We get in the SUV, and I start driving to our first destination, a little restaurant on the fringes of downtown Nashville.

We pull up to a quiet neighborhood. It doesn’t seem like there’d be a restaurant here, so I grab my phone, which Addy allowed me to take out of the house, to check if we’re in the right place.

“Are we like, visiting someone for dinner?” Dez asks.

I shake my head. “No, there’s supposed to be—ah, there it is. Huh, well that’s cool.”

A bunch of the little houses have been turned into businesses, and in the first row, there’s a teal one with a ramp leading to the front door. A sign on the wall proclaims the name of our destination: THE LOVING PIE COMPANY.

“Oh. My. God,” Dez says, turning down the Christmas music on the radio. “You’re bringing me to a pie place?” She screams. “You are perfect, Adam Hawthorne! Pie is literally my favorite thing outside of witty conversation.”

I park the SUV behind the building and then turn to her before I turn it off.

“Before we get out, you need to tell me something.”

She bounces in her seat. “But, Adam … pie.”

“What is this?” I ask. “What are we?”

She keeps bouncing, unfazed by the question. “You sound like Mr. Cratcher.”

“That’s not an answer.”

“A prospective couple going on a prospective date.”

“Why can’t this just be a date?”

“Adam, pie!”

“Answer me,” I say.

“You know why. Please don’t ruin our first date by arguing.”

I sigh. “So this is our first date?”

She laughs. “Yes, yes. Okay, this is our first date. Now, good lord, pie, Adam!”

I smile. I mean, she did say it.

I’ll take it.

We walk into the place. It’s a quaint little house. A “specials” board sits against the wall and I lose Dez to it.

“Holy pie!” She says, pointing at the board, smiling. “Strawberry cranberry orange pie, Adam. Adam! Strawberry cranberry orange pie!”

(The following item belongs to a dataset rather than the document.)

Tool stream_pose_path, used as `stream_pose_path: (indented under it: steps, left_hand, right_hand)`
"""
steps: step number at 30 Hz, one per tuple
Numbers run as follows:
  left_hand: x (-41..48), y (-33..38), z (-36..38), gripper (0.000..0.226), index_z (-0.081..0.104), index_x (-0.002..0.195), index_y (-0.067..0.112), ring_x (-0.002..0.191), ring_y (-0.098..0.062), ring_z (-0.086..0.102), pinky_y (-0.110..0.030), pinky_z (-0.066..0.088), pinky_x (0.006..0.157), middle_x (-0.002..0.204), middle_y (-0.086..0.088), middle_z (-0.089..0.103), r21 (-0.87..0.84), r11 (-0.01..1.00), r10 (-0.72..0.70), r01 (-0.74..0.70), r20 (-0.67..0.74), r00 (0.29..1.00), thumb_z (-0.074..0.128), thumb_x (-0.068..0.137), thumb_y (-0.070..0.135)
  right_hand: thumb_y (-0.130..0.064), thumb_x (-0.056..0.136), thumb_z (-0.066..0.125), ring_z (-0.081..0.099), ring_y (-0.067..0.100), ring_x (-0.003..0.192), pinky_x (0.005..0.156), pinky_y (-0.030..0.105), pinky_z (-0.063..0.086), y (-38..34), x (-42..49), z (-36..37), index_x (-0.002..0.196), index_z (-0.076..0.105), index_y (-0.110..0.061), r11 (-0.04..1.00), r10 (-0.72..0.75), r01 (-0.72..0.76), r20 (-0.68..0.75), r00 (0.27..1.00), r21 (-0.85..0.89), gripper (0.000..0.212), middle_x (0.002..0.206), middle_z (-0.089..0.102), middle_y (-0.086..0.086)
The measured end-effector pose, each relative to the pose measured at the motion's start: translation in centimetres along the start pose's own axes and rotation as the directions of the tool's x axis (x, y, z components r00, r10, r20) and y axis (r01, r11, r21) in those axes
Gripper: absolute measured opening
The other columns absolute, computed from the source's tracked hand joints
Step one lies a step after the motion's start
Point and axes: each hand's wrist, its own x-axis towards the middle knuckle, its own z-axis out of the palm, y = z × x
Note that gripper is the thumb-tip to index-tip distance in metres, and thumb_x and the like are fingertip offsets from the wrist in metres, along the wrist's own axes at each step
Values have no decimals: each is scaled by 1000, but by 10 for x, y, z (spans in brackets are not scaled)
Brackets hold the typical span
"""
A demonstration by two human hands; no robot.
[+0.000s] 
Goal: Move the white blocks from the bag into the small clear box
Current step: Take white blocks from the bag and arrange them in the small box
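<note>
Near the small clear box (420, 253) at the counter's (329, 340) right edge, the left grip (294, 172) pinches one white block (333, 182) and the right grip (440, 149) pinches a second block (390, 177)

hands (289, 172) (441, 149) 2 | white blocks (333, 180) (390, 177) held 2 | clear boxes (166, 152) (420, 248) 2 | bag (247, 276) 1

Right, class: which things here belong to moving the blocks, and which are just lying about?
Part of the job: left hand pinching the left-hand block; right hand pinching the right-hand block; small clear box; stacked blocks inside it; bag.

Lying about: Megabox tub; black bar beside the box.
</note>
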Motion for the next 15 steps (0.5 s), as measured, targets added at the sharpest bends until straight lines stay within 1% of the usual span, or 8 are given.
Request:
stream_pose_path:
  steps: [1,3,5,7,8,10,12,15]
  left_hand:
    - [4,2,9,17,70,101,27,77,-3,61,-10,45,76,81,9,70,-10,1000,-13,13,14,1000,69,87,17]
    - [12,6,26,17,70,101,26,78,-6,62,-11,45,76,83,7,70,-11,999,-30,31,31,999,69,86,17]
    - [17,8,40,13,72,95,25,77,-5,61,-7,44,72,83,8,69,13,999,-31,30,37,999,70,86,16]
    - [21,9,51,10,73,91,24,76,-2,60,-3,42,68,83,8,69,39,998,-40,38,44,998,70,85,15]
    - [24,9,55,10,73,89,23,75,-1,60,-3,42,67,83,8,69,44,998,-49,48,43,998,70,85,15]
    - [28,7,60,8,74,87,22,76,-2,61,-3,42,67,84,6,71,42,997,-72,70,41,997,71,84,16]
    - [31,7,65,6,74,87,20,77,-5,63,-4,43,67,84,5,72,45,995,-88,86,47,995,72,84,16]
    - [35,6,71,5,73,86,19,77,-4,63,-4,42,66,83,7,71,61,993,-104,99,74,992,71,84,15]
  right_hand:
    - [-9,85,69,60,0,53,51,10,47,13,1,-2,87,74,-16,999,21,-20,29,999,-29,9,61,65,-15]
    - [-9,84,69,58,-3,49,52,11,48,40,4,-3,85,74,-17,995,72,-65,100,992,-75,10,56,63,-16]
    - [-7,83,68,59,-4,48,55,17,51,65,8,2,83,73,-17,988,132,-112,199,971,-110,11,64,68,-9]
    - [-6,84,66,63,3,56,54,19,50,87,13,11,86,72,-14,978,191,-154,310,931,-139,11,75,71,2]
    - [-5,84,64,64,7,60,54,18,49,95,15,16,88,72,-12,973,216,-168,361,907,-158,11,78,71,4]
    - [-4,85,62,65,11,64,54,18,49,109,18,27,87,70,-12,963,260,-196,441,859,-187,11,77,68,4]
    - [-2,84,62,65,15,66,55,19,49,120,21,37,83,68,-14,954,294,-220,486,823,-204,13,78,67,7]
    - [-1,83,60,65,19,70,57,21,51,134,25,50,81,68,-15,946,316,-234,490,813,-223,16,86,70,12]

A hostess looks at me. “Two of you?”

“Hostess!” Dez says. “Tiramisu waffle pie.”

I nod. “Yes. Two.”

The hostess holds her hand out. “Right this way.”

She brings us into a small room with a few tables and chairs, but we’re the only ones in it. The windows are decorated with red bows and garland. While Dez continues to freak out over the menu, I continue to watch her, loving her more and more for the amount of joy she has simply because of pie. She orders the Frito Chili pie and, I admit, even I freak out when I see, and order, Mac and Cheese pie.

We try to picture the restaurant as the house it once was and figure out we’re eating in a bedroom attached to the living room. After that, we recap all of the random facts we’ve learned about Mr. Cratcher and his life in Nashville.

“The dude was a rock star,” I say. “He definitely gave up a lot to move.”

“Didn’t you say he chose to leave?” she says. “I think, more than anything else, he wanted to love Gabby better. I mean, she chose to support his release in the trial. If that kind of love doesn’t deserve the sacrificing of an empire, nothing will.”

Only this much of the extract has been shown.